A côté de l’inventivité ou du ridicule qu’ils peuvent révéler, les slogans en temps de campagne électorale sont un bon moyen de révéler les idéologies structurant la pensée des candidats que parfois, partage une bonne partie de la société.
Je me suis donc amusé à les lire, les répertorier et les analyser. La tendance qui s’est révélée majoritaire cette année (au moins pour le Sud) est le fait pour les candidats, sous des appellations différentes, de se décrire en père et mère de famille.
Dès lors, la société serait d’après la lecture qu’en ont fait ces derniers, une famille élargie avec des citoyens transformés en adolescents et des dirigeants cessant d’être sénateurs, députés ou présidents, mais de véritables « papa bon cœur ».
Cette façon de voir serait intéressante dans la mesure où la nationalité est définie par la doctrine française et allemande respectivement comme la volonté de vivre ensemble et le partage d’une culture, langue, ethnie etc. De ce fait, il semblerait bien que la société suppose au moins une inclinaison pour l’autre et la réunion de quelques éléments communs pour renforcer les liens. C’est aussi là toute la base de la famille. D’ailleurs, n’est-ce pas la première constitution du pays, celle de 1805, qui proclame le chef de l’État comme un père de famille ?
Néanmoins, à mon sens, adhérer à ce paradigme serait aller vite en besogne. Il ne faut pas perdre de vue que la société dans sa globalité et la famille restreinte ne reposent pas sur les mêmes règles et ne sont pas régies exactement par les mêmes principes.
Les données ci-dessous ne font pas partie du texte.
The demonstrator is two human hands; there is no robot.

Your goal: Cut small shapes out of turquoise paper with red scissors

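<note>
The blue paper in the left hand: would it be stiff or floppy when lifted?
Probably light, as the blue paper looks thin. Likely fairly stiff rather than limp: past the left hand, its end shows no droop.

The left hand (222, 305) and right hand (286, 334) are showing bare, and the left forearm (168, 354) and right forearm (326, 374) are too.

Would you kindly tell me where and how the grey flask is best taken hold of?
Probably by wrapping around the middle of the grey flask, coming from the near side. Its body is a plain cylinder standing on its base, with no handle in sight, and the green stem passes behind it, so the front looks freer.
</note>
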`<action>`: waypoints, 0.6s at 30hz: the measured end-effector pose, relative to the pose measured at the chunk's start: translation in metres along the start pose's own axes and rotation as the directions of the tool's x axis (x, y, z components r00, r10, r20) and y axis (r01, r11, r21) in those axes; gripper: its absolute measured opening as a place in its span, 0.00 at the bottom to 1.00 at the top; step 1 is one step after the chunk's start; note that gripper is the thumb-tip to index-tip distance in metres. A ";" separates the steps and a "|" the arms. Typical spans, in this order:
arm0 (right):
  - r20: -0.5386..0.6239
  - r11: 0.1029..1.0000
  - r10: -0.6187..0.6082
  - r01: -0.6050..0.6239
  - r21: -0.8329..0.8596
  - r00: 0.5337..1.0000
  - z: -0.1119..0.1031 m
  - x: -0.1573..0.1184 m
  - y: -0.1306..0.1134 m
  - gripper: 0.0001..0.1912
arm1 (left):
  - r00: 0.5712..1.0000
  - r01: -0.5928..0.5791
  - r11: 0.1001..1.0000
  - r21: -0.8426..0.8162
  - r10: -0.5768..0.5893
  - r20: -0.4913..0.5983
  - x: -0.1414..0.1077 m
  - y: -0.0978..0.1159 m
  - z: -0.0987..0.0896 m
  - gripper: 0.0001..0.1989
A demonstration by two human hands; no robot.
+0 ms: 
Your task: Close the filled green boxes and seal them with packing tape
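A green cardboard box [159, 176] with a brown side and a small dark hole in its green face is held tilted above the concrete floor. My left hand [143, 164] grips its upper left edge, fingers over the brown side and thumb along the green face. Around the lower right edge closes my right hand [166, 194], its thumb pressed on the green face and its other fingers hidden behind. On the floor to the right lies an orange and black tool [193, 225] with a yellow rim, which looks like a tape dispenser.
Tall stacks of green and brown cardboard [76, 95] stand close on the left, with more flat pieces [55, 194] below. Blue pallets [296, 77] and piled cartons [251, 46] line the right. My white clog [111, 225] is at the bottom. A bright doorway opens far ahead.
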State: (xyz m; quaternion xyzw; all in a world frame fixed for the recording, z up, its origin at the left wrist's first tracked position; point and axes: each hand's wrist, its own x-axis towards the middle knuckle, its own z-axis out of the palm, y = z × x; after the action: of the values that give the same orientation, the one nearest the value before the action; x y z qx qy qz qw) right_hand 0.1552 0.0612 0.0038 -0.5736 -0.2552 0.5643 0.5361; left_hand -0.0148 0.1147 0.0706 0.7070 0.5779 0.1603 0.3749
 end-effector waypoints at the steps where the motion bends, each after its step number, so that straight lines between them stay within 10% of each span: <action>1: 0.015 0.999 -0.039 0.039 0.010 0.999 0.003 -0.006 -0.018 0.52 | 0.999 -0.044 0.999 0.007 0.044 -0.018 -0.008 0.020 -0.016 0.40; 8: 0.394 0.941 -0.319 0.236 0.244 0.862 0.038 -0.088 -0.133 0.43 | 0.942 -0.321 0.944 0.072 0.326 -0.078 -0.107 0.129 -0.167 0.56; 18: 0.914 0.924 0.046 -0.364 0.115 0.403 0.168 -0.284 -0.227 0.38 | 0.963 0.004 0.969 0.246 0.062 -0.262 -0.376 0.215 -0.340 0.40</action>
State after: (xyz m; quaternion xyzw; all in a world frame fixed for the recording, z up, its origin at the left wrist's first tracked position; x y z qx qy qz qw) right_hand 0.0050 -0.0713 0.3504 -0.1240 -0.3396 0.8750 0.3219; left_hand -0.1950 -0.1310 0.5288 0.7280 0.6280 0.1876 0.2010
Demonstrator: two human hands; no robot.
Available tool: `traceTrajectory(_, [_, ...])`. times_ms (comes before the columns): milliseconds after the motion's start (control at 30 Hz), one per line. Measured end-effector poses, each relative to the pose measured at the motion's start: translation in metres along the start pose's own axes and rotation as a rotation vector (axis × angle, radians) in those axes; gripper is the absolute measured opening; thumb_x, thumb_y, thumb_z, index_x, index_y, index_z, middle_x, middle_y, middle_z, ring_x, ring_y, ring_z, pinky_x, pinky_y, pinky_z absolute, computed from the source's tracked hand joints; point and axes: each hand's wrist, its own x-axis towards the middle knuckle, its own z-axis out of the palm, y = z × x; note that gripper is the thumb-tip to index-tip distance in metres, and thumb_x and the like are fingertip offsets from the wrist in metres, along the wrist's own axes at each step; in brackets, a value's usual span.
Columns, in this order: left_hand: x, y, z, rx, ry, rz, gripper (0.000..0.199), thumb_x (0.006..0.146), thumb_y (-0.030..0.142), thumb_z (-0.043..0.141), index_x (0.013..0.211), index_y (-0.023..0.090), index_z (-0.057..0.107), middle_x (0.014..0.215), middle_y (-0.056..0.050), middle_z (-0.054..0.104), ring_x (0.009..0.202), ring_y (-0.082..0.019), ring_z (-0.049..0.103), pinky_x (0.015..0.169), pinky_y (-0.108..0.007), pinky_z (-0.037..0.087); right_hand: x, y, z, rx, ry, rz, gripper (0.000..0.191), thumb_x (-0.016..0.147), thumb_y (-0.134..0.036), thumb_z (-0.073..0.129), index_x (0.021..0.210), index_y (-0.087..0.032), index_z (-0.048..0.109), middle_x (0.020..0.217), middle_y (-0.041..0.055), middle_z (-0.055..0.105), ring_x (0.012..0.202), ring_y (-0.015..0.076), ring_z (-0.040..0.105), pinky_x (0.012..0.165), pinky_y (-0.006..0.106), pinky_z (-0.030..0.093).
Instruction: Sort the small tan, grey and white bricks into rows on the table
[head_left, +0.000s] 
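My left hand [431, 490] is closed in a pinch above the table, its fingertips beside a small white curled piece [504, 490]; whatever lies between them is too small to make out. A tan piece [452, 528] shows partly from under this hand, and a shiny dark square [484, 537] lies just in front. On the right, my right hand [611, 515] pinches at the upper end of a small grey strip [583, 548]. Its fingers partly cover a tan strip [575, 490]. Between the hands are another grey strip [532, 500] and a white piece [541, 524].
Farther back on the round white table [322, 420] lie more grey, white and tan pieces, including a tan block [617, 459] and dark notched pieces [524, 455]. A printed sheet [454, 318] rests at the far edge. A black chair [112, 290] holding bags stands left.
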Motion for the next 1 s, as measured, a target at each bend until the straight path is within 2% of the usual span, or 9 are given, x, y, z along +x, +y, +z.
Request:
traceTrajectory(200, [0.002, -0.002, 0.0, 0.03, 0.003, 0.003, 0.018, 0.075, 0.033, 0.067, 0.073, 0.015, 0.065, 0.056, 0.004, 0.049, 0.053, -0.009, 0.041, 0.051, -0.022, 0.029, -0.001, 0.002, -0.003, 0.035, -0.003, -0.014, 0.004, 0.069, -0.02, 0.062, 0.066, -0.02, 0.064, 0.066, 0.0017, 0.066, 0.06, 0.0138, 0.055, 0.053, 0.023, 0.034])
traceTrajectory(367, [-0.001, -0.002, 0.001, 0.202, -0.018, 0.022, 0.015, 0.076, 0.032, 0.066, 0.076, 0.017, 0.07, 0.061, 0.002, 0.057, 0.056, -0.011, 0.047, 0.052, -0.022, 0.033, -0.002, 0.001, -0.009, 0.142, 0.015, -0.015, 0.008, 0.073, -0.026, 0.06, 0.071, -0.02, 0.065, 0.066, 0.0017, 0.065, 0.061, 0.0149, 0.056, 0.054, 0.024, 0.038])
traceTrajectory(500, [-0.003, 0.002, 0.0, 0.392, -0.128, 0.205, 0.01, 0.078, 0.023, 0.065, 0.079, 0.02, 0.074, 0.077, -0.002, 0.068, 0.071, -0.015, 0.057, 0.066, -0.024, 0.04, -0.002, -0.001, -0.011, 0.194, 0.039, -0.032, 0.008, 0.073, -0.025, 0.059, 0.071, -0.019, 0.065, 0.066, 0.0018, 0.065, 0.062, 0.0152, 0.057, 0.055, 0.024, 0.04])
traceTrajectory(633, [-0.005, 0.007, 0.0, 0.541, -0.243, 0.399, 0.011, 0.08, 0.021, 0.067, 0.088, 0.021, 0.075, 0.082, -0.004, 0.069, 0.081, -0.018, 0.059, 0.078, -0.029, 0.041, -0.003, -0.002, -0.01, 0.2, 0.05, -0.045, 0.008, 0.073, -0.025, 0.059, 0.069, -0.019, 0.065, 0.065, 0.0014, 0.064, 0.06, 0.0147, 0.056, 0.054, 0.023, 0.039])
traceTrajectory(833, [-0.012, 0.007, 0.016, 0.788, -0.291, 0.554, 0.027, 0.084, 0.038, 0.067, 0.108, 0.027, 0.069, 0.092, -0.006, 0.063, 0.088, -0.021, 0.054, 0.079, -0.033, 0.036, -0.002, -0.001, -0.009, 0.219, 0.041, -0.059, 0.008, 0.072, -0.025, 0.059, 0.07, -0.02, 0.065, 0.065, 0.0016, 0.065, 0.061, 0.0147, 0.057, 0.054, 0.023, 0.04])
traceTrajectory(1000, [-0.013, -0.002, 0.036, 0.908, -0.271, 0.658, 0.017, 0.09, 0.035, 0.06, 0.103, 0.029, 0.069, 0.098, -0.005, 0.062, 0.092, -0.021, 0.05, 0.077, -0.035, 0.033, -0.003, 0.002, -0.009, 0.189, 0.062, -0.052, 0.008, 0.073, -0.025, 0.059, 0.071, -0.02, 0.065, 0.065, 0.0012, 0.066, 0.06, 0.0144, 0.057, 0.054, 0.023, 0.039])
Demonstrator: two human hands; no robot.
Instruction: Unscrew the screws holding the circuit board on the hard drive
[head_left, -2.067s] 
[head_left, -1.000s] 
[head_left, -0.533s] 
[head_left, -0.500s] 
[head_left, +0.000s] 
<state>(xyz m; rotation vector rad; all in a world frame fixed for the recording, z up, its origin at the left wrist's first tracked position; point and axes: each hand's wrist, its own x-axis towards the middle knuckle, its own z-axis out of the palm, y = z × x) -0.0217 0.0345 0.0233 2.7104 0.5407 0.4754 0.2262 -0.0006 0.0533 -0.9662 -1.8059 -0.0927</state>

Quelques éléments et leurs conséquences.
La vie privée n’est pas la vie publique. Les confondre c’est aller au- devant de graves périls. Dans la famille, le père et la mère ne sont pas les égaux de leurs enfants. Ces derniers sont considérés et traités comme non mâtures. Conséquemment, leurs destins, du moins avant leurs émancipations, sont orientés, décidés par le chef de famille par rapport à ce qu’il « estime » bon et bien pour ses enfants. Un « citoyen enfant » n’est donc pas un adulte.
La répartition de la justice familiale n’obéit pas aux mêmes exigences que celle de la justice républicaine. Le papa ou la maman aime, déteste et châtie ses enfants selon son bon vouloir. Indépendamment de la faute, suivant que vous soyez le fils chéri ou le pestiféré, vous serez cajolé ou sévèrement puni.
Cette façon de voir peut expliquer la vassalisation du pouvoir judiciaire par nos politiciens. La tentation de distribuer la justice comme un parent distribue bon ou mauvais point congédie l’équité, le respect de la loi et l’indépendance de l’institution ; l’humeur et les caprices du chef substituant ainsi la règle de droit.
En plus, infantiliser les citoyens c’est leur nier tout droit de revendiquer, contester, dénoncer et participer à la vie publique sous peine d’être sévèrement réprimandé pour trouble à l’ordre de la « famille ». Je vous laisse alors imaginer les situations où ces individus se prendraient pour « Papa Bon Dieu ».
Tout compte fait, le mal prenant racine dans les plaies bénignes, glisser sémantiquement de la condition de gouvernant à celui de « papa bon cœur, d’État républicain et démocratique à un État familial, c’est semer subtilement les graines de la tyrannie et du totalitarisme, sources de grand maux présents et passés.